La miseria africana è figlia del socialismo delle oligarchie al potere, non del capitalismo occidentale. Un caso lampante dell’incapacità delle élites africane è la Nigeria, la cui industria petrolifera è stata nazionalizzata negli anni Settanta, i pozzi di petrolio sono in mano alla statale Nigerian National Petroleum Corporation che incassa i redditi derivanti dall’esportazione del petrolio. Come è normale che sia, in Nigeria operano anche compagnie occidentali che mettono a disposizione dello Stato competenze e capitali, ma è sempre la compagnia statale a mantenere il controllo delle operazioni di estrazione.

Nonostante i redditi derivanti dalla vendita del petrolio e le royalties incassate dallo Stato nigeriano, circa il 40% del PIL nazionale, la Nigeria è uno dei paesi più poveri dell’Africa e vittima di una emorragia immigratoria. Qui non ci sono aziende globali che «si fottono tutto», ma siamo in presenza di una incapacità nella gestione delle risorse. Un caso simile riguarda i diamanti del Botswana, la compagnia gestita dallo Stato è prima produttrice mondiale e anche qui lo sfruttamento delle risorse non ha prodotto sviluppo economico e umano. Nella classifica delle venti nazioni più corrotte al mondo, nove sono africane.

Le reali cause della miseria africana sono da ricercarsi nelle oligarchie corrotte, in una incapacità cronica di gestire aiuti umanitari, profitti e di creare istituzioni politiche stabili; in una mentalità clanica e settaria, nelle continue guerre civili, nel razzismo intertribale e nel dilagante fondamentalismo islamico.

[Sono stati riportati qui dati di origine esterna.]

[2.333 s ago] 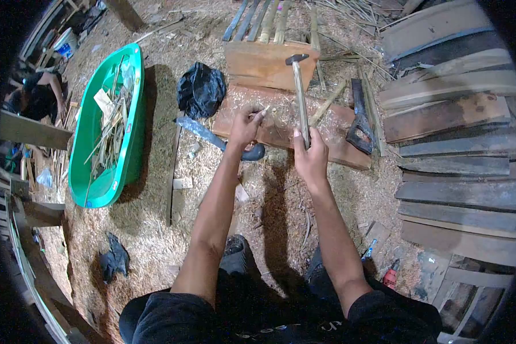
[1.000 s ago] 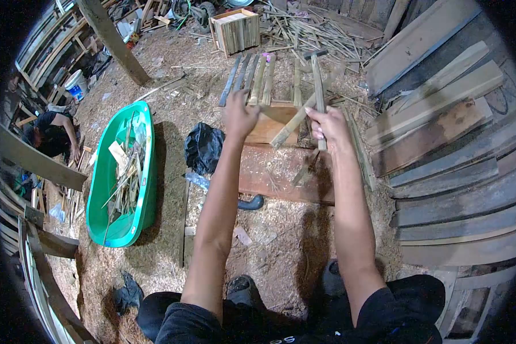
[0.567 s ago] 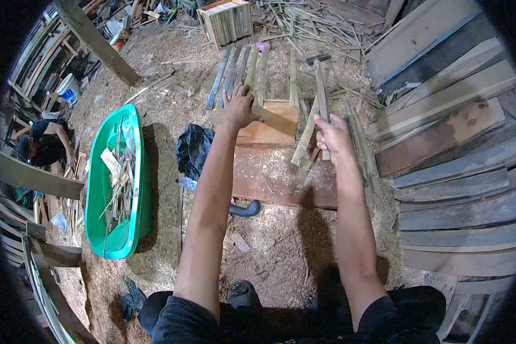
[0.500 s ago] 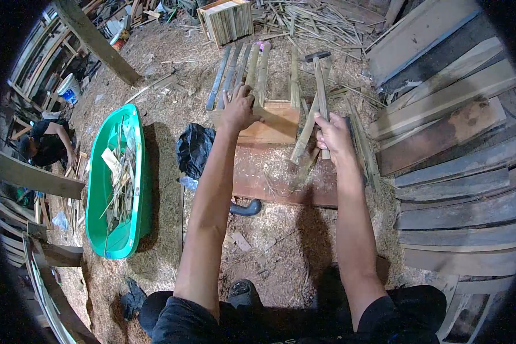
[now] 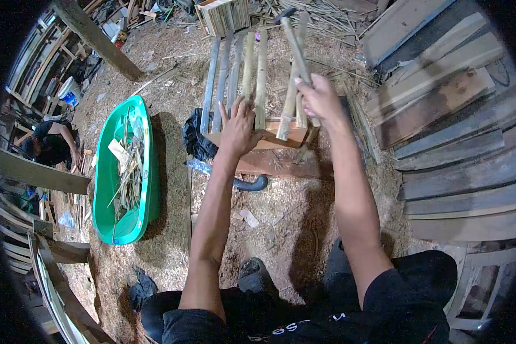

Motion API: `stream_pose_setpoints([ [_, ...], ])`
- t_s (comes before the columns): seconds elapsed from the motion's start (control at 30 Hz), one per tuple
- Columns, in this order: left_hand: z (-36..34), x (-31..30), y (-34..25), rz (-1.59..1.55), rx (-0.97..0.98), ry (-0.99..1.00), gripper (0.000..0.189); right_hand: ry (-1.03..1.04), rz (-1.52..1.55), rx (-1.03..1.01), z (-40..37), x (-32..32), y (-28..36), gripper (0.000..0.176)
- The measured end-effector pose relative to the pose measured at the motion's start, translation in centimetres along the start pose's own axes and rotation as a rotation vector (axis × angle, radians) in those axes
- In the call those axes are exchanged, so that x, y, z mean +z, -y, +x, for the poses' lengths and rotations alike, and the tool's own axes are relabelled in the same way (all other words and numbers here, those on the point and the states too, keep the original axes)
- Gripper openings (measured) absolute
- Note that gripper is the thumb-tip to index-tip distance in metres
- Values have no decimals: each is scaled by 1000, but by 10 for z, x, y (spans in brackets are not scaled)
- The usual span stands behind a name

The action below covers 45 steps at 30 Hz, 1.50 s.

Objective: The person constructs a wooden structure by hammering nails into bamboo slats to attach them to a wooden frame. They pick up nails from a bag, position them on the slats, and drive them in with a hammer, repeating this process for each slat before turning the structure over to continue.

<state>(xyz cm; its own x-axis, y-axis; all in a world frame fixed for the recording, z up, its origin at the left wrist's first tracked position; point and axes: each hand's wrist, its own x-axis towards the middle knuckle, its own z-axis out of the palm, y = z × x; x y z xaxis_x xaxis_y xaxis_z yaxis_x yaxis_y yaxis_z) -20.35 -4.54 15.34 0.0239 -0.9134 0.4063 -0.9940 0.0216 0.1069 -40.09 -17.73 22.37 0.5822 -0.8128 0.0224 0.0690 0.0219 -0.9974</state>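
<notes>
Several narrow wooden slats (image 5: 262,74) lie side by side, their near ends on an orange-brown wooden board (image 5: 272,143). My left hand (image 5: 239,127) rests on the slats' near ends and the board's edge, fingers spread, index finger stretched out. In my right hand (image 5: 321,103) is a hammer (image 5: 297,50), gripped by its wooden handle with the dark head pointing up and away. One slat (image 5: 289,109) runs slightly askew beside the hammer, its near end over the board's edge. Beneath lies a reddish plank (image 5: 309,164) strewn with shavings.
A green tub (image 5: 144,221) of wood scraps stands at left, with a black plastic bag (image 5: 196,137) nearer the board. A dark curved handle (image 5: 251,183) lies before the plank. Planks (image 5: 458,166) line the right side. Another person (image 5: 51,140) crouches far left.
My right hand has moved up and left with the hammer. The askew slat has shifted left onto the board's edge. My left hand is slightly lower in view.
</notes>
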Motion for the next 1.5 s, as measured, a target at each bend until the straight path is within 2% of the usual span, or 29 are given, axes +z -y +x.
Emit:
stream_pose_setpoints([
  [0.1,-29,-2,-6,-96,-130,8,58,-80,-370,-58,11,15,-29,23],
  [0.23,-43,-7,-9,-135,-100,-55,57,-58,-472,-25,11,29,-52,25],
  [0.27,-46,-2,-6,-99,-98,-61,67,-34,-463,11,14,29,-50,26],
  [0.37,-50,-8,-8,-127,-84,-60,66,-20,-618,-94,28,29,-48,32],
  [0.5,-53,-16,-7,-196,-104,8,66,-24,-734,-141,36,36,-43,30],
  [0.6,-56,-15,-12,-224,-125,-12,67,105,-669,58,39,38,-39,24],
  [0.7,-61,-15,-16,-238,-152,-36,68,121,-630,57,39,38,-40,18],
  [0.9,-59,-11,-17,-288,-206,-53,67,97,-542,-5,35,36,-45,20],
  [1.0,-57,-10,-17,-299,-220,-79,64,175,-623,48,43,31,-47,30],
  [1.1,-56,-8,-18,-306,-223,-137,60,138,-690,-50,51,27,-57,37],
  [1.2,-55,-4,-18,-284,-230,-156,61,150,-674,-33,50,28,-54,41],
  [1.37,-56,-2,-17,-268,-191,-204,58,187,-646,-33,57,24,-63,38],
  [1.4,-56,-2,-17,-342,-214,-213,55,191,-655,-46,57,25,-62,37],
  [1.5,-54,-4,-15,-479,-233,-259,51,74,-586,-124,50,29,-65,29],
])
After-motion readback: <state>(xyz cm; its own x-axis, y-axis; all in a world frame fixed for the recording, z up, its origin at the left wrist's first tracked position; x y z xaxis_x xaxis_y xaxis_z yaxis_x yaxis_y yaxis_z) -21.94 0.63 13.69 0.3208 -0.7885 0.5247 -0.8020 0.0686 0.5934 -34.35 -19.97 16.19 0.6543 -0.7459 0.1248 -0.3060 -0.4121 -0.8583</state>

L’Africa è quasi completamente islamizzata e la religione di Maometto è all’origine della sequela di orrori e guerre che hanno stremato il continente. Dall’eterna guerra del Sudan islamico contro il Sud Sudan cristiano e animista, fino alle stragi degli islamisti di Boko Haram in Nigeria, Ciad, Niger e Camerun. Guerre e guerriglie in cui si fa un uso sistematico dei bambini soldato, pratica che sicuramente non è un lascito degli europei.

I fatti qui elencati non riescono a scalfire le lacrimevoli certezze sulle colpe dell’Occidente. Politici e attivisti per i diritti umani ignorano o fingono di ignorare le responsabilità degli africani, continuano a consegnarci un’immagine passiva e falsamente innocente dell’«uomo nero», sempre e solo vittima della perfidia e dell’avidità dei bianchi. I capi delle nazioni europee e delle istituzioni mondiali seguitano a imporre la solidarietà e l’accoglienza degli immigrati, consegnando i popoli europei al dominio musulmano e all’estinzione.